Among the many tips offered at Friday’s session on Facebook Tactics That Get Results offered by M&R Strategic Services and Nten was the reminder that very few Facebook fans will visit your page – they will mostly see your posts in their newsfeed.  (So why invest in expensive custom Facebook tabs?)  Surprisingly, you are penalized for posting from third party services such as Tweetdeck and HootSuite (read more on why these posts are less likely to appear in your newsfeed then if you post directly on Facebook).

How do you get more engagement – i.e. likes and comments, which will give your posts more visibility?  Use different types of content, including photos and videos, and ask constituents to take a specific action – especially those that will result in providing their email address so you can build your list.  (Did you know that you lose 18% of your list each year through unsubscribes and email addresses that no longer work?).

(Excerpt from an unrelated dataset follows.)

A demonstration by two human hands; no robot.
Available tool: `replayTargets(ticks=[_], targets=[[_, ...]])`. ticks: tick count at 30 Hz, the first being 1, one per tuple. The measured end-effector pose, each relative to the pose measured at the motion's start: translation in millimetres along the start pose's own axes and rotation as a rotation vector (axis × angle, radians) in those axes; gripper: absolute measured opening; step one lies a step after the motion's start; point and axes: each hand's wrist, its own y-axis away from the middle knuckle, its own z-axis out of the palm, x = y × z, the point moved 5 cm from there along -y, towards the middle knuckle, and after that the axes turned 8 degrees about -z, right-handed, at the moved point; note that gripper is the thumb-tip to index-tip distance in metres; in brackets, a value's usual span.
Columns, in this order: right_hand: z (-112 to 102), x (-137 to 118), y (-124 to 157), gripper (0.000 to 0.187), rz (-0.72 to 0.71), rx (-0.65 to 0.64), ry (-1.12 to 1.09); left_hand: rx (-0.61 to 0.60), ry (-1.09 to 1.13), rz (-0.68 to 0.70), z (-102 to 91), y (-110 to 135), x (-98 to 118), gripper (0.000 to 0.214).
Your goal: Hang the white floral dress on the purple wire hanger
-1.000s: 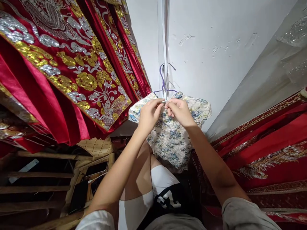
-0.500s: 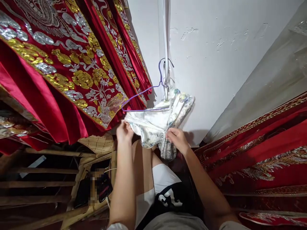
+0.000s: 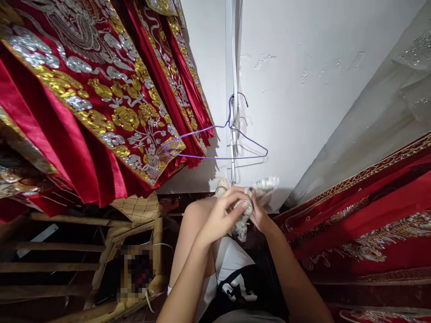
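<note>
Garment: the small floral garment (image 3: 266, 184) is bunched into a tight wad between both hands, low in front of the wall and just above the person's bare knee (image 3: 191, 222). Only a crumpled corner shows above the fingers and a short tail below them.
Change: a second ago it hung spread on the hanger with both hands at its neckline. Half a second ago it had slid off one side and drooped from the wire. Now it is off completely.
Left hand: the left hand (image 3: 218, 217) is curled around the near side of the wad, fingers bent over the cloth and pressing it inward.
Right hand: the right hand (image 3: 261, 216) is closed on the far side, partly hidden behind the cloth. It meets the left so that the two are clamped together on the fabric.
Hanger: the purple wire hanger (image 3: 218, 158) is bare, tilted, and hooked high at the corner of the white wall (image 3: 303, 89), well above the hands and touching neither.
Meaning: judging from this, the removal is finished and the work has moved to gathering the cloth in the hands. Nothing ties the garment to the wall any more.
Left side: red embroidered robes (image 3: 101, 103), worked in gold and silver, hang close beside the hanger, with one hem overlapping its left end.
Right side: more red embroidered cloth (image 3: 370, 215) slopes along the right, near the right forearm.
Below left: a wooden rack (image 3: 67, 246) and a woven cushion (image 3: 136, 207) sit apart from the hands.
</note>
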Motion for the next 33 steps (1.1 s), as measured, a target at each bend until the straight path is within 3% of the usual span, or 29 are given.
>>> replayTargets(ticks=[3,7,11,13,15,18,21,24,26,28,33], targets=[[8,-15,-12,0.082,0.074,-0.040,-0.199,-0.021,-0.127,0.017,-3.7,3,8,0.024],[18,-24,-15,0.062,0.294,-0.243,-0.258,0.009,-0.052,0.003,-25.0,-10,-14,0.059],[15,-44,-8,0.037,0.442,-0.563,0.009,-0.200,-0.034,-0.148,-19.3,-15,-56,0.072],[5,-63,-6,0.029,0.421,-0.727,0.167,-0.306,-0.096,-0.231,-15.2,-9,-74,0.075],[-11,-84,-11,0.026,0.360,-0.808,0.271,-0.409,-0.201,-0.255,-18.7,0,-84,0.071],[-40,-109,-37,0.024,0.134,-0.641,0.473,-0.391,-0.490,-0.254,-48.0,6,-89,0.058],[-65,-119,-73,0.018,-0.216,-0.247,0.677,-0.229,-0.860,-0.319,-91.5,4,-92,0.041],[-77,-103,-99,0.041,-0.397,0.052,0.694,-0.163,-1.093,-0.429,-124.3,3,-98,0.030],[-81,-85,-110,0.042,-0.391,0.083,0.688,-0.087,-1.086,-0.441,-140.2,1,-98,0.023],[-86,-75,-113,0.031,-0.381,0.065,0.701,0.018,-0.991,-0.376,-152.4,-4,-93,0.018],[-114,-93,-93,0.024,-0.434,0.159,0.817,0.149,-0.752,-0.150,-163.8,-27,-66,0.026]])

Idealware offers help on measuring your results on social media and Frogloop advises on how well as how you can manage data across multiple channels.  Jocelyn Harmon offers some simple advice on why constituents don’t donate.

Many nonprofits rely heavily on volunteers, yet their importance has often been overshadowed by those of lucky to have ‘paid’ work.  LinkedIn now offers a section to highlight volunteer experience and causes, which will help nonprofits to find its most loyal supporters.

Sept. 11 was a sad day, marking a decade since we lost almost three thousand people in New York, Washington and Pennsylvania.  What can nonprofits learn when the unthinkable happens?  Here are some lessons and another view of the effect on nonprofits as we recover from a very emotional day yesterday.  Ten years ago, I worked for Cross-Cultural Solutions, which was able to help to coordinate recovery efforts in NYC after the horrible event.

Thoughts After a Hurricane

It’s been an eventful week in New York.  First, we were shaken by a rare East Coast earthquake.  Then, we were faced with a Hurricane Irene which forced many of us to relocate to higher ground.  While not as severe as anticipated, this weekend’s storm has caused massive damage and electrical outages for many.  I was extremely lucky;  my thoughts are with those who are facing major clean-up efforts.

Is your nonprofit prepared for a disaster?  Care2 offers a webinar this week on Surviving and Thriving When a Crisis Hits.    And while this week’s events were a major inconvenience, find a way to Put Your Cause in the Eye of the Storm to tell stories about how your organization helps its target audience.  Here are some Tools to Help Any Nonprofit Tell Stories Online from Amy Sample Ward.

For yet another reason to use social media, read why Nonprofits Are Expected to Use Social Media During Disasters.  For many great ideas on how to implement a social media strategy at your organization, learn from Jereme Bivins in his Social Media Case Study on how the Foundation Center uses Thrive and other tools.  Per Pew Internet, 65% of Online Adults Now Use Social Networking Sites.

Most of us make presentations, but it’s always challenging to keep listeners engaged, especially when you’re on a webinar.  I participated in last week’s Nonprofits Live: Great Presentations, offered by Tech Soup.  You can watch and listen to the event here or search the #nplive hashtag on Twitter  which include many of my comments.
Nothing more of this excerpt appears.